In our Manifesto for a Green New Deal we state that “the scale of the problem we face is so complex, that only a complex arrangement of conversations can hope to help us think through possible solutions”. The the concept of Deliberate Democracy is central to the development and implementation of fair and effective climate action. Again, the IPCC report speaks with different terminology but says much the same thing: “policies that increase the political access and participation of women, racialised, and marginalised groups, increase the democratic impetus for climate action. Including more differently situated knowledge and diverse perspectives makes climate mitigation policies more effective”. The importance of communal, community action is stressed: “collective action as part of social or lifestyle movements underpins system change”. The vital role that indigenous and local communities can play in both the development of policy and in grassroots climate action is also recognised.
Finally, in our Manifesto we illustrate how policies for areas including housing, transport, and education must complement and strengthen the objective of a more just and sustainable society. The IPCC report integrates and weaves these issues together powerfully. The chapter focusing on cross-sectoral perspectives is explicit in highlighting the futility of analysing these areas separately.
Throughout the IPCC report the pathway towards a more sustainable society is mapped out but it also discusses barriers to achieving those ambitions. Some involve capacity issues: “Mitigation pathways are associated with significant institutional and economic feasibility challenges rather than technological and geophysical… Institutional capacity is rather a key limiting factor for a successful transition”. Others are powerful entities that benefit from the status quo: “the constraint is also political, in terms of the power of incumbent fossil fuel interests to block initiatives towards decarbonisation”.
An ecological conversion not only at the individual but also institutional and political level is a vitally important process.
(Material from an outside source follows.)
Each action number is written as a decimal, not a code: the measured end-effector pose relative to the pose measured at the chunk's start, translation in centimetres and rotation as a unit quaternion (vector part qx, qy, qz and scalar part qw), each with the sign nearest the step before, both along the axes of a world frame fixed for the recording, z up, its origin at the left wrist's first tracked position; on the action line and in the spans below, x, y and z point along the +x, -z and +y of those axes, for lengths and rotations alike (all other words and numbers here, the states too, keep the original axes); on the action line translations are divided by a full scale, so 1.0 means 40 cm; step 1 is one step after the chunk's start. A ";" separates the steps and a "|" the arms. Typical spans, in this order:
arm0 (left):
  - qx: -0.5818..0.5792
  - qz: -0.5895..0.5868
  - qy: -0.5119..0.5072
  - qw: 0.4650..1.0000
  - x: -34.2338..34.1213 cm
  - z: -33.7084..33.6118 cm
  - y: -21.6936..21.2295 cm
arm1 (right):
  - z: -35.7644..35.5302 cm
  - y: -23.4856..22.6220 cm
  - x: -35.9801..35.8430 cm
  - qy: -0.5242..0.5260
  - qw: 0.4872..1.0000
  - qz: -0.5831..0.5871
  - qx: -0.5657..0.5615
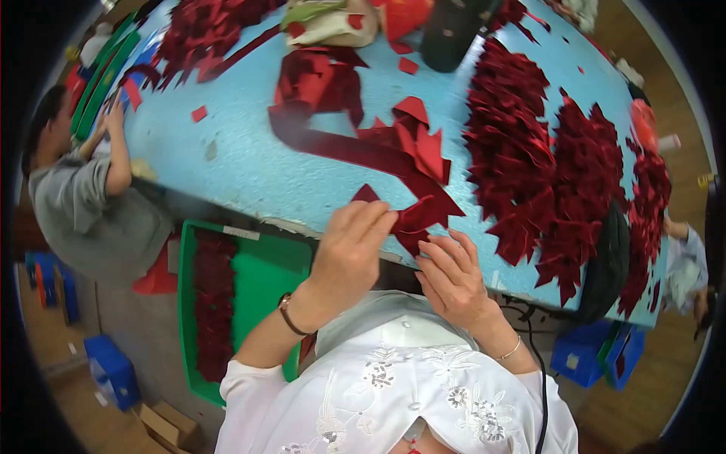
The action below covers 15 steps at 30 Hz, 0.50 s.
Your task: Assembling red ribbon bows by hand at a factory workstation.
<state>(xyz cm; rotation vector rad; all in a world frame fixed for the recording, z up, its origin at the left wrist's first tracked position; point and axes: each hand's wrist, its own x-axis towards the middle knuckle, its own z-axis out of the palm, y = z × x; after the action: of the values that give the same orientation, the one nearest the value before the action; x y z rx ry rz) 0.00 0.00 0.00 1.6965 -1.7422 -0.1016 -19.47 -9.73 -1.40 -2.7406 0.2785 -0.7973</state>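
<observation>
My left hand point(349, 248) is closed, its thumb and fingers pinching a folded piece of dark red velvet fabric point(417, 217) at the table's near edge. Just right of that piece is my right hand point(456, 278). Its fingers are bent but apart, with the fingertips close to the fabric's lower corner; I cannot tell whether they touch it. Beyond both hands, a long dark red velvet strip point(340, 148) curves across the blue table point(227, 163). Folded red pieces point(414, 140) lie by the strip, some showing a brighter red underside.
Rows of pointed dark red fabric pieces point(508, 144) cover the table's right side. A dark cylinder point(454, 34) stands at the back. Below the edge, a green bin point(261, 303) holds a row of red pieces. A person in grey point(98, 204) works at the left.
</observation>
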 end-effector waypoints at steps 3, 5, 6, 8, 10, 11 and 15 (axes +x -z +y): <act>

We know now that we will not change our actions, reducing our emissions and treading more lightly on the earth, if we ourselves are not fundamentally changed. The technical work is racing ahead. Each year we see advances in how to capture the energy from the sun and wind. The research into how we can move vast amount of people exists, and often relies on very simple technology. Our methods for working the land to produce food has advanced to a point that we can see a way forward.
The work we now need to do is to convince ourselves and our institutions that this work is necessary. This situation is dire, but while there is light at the end of the tunnel – no matter how dim – we must go towards it instead of throwing our hands up in grief in the darkness.